The executive level was mostly abandoned at this time, which suited her fine. As the CEO's designated heir, her clearance topped most others' she would encounter, excepting only the security and employees in certain top-secret areas. Even so, she didn't care to be monitored or seen. The risk of having to share the elevator could be minimized by analyzing the work schedules, but she had no floor plans or schedules of the biolab section. Once there, she'd have to rely on stealth, another valuable skill she had acquired almost without trying. But first, she had to pass the elevator's security zone. As the main access point to the executive level, its security wasn't lethal – a rare false-positive could trigger a fatal accident – but it was full of sophisticated scanners. Identity codes, unauthorized weapons, unusual substances or energy signatures, everything was scanned for with multiple redundancies. Again, her pistol triggered no alarm. She had an executive override code that would send her directly down to the biolabs, but it would attract attention. Instead she entered the security guards' code she had stolen from their VI, hitting the touchpad for sublevel 12 only after the code was acknowledged. The door closed, and with the familiar sensation of vertigo, the elevator started its way down.

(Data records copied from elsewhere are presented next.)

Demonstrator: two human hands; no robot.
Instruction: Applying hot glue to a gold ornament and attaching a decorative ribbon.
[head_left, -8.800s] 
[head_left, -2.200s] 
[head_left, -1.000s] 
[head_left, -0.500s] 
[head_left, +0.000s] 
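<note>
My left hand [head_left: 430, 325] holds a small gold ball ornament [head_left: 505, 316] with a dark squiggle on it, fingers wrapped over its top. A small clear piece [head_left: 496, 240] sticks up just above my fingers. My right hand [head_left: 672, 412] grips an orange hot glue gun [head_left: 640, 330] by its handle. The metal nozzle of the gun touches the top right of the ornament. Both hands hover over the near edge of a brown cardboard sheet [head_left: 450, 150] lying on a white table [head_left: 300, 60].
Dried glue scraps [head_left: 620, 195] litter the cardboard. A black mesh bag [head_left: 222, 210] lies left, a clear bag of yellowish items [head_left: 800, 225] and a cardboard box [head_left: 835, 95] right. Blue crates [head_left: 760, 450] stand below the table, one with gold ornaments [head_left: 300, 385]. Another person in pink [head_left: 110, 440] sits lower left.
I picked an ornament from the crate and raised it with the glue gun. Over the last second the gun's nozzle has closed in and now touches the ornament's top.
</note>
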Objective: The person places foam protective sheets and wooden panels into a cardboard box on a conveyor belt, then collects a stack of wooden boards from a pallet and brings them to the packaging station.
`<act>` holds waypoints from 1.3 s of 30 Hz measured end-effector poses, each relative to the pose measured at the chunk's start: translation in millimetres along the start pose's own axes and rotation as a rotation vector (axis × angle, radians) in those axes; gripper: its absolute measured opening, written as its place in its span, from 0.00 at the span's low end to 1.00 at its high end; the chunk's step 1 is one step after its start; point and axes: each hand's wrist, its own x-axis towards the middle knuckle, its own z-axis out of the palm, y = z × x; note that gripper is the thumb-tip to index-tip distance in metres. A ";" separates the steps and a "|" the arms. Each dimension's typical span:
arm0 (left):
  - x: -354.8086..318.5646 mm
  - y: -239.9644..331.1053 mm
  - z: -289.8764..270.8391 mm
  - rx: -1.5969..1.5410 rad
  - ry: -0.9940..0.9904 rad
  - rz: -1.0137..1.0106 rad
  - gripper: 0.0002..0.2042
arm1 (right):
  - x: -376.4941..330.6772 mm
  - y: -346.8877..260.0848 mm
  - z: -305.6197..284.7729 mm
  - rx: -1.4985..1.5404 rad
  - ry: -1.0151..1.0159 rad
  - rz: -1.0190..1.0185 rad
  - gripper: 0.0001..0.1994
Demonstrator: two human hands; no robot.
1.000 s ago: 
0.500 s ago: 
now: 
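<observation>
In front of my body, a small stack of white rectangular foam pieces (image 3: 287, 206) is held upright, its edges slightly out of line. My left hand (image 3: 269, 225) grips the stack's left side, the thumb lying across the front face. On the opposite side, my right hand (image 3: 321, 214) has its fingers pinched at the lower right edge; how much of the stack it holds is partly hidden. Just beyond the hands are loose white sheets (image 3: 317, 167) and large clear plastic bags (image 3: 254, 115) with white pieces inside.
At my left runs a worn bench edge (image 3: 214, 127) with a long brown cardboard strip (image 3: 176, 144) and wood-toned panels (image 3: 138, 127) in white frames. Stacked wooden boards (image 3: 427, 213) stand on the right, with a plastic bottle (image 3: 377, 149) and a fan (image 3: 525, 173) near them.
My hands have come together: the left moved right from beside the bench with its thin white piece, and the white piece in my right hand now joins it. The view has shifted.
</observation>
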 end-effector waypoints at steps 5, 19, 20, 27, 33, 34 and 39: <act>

The tower's interior design was old-fashioned for a modern corporate HQ. There were endless corridors with personal offices instead of the stereotypical "sea of cubicles", too much of CAE's work being strictly compartmentalized for security. Also, labs were integrated in the floor plan in a way which went against half a dozen occupational safety laws, considering the kind of research undertaken there. But nobody ever complained. The elevator passed the legal department. Miranda had studied there for half a year, discovering she didn't like it there but had a knack for finding legal loopholes. She thought about her birthday again. One year less to her majority, a gift she appreciated more than anything her father would ever give her. Two more years, and he would have no legal hold on her any more. She doubted he would simply let her go her own way. But at least the law would be on her side, and she could use that as a lever. If he wanted her as his heir, he couldn't have her declared insane and lock her away, could he?
So she had to work at her duties as if there were nothing else. Her competence was her power base. She had to be good enough for him, and keep up the appearance of the dutiful daughter in spite of the truth. The truth was it was all an act these days. She learned and she worked – but for herself. She liked to learn, and deciphering complex patterns came easily to her. She also liked acting. The first time she had successfully fooled her father had been exhilarating, like an unexpected gift of a hitherto cruel fate. Now she could even fool the psychologists. She could take two more years of this. Nobody ever knew what she felt anymore. Nobody would ever know again.
The thought was like a mantra, bringing with it an inner calm and detachment that had been faked only a moment before. Emotions receded into insignificance, her heartbeat slowed down as the elevator did. Relieved that she'd encountered no one on her way down, she opened a compartment in her omnitool, pulled a dull grey circlet out and fastened it carefully on her head. A push of a hidden button, and a one-eye visor rotated out. Then she dimmed the omnitool's output. From now on, the visor would project any data directly onto her retina. With a barely perceptible jolt, the elevator stopped. Miranda allowed herself another smile. She knew she was good at this, and she was where she wanted to be: alone, and on her way to another's secrets.